## WHAT YOU HAVE TO DO
Please reproduce the data in full, exactly as it stands.

[Start of Attachment]

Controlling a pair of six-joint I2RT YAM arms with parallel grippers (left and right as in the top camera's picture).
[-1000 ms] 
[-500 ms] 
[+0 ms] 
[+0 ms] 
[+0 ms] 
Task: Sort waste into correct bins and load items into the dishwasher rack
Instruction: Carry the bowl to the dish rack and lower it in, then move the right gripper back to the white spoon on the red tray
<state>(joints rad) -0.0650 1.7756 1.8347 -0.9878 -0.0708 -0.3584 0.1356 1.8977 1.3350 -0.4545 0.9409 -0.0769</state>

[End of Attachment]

## RESULT BELOW
Controlling a pair of six-joint I2RT YAM arms with parallel grippers (left and right as in the top camera's picture).
[-1000 ms] 
[-500 ms] 
[+0 ms] 
[+0 ms] 
[+0 ms] 
Task: Sort waste into correct bins and load items into the dishwasher rack
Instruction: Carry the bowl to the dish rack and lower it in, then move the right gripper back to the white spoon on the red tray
<state>(joints rad) -0.0650 1.7756 1.8347 -0.9878 -0.0708 -0.3584 0.1356 1.8977 1.3350 -0.4545 0.9409 -0.0769</state>

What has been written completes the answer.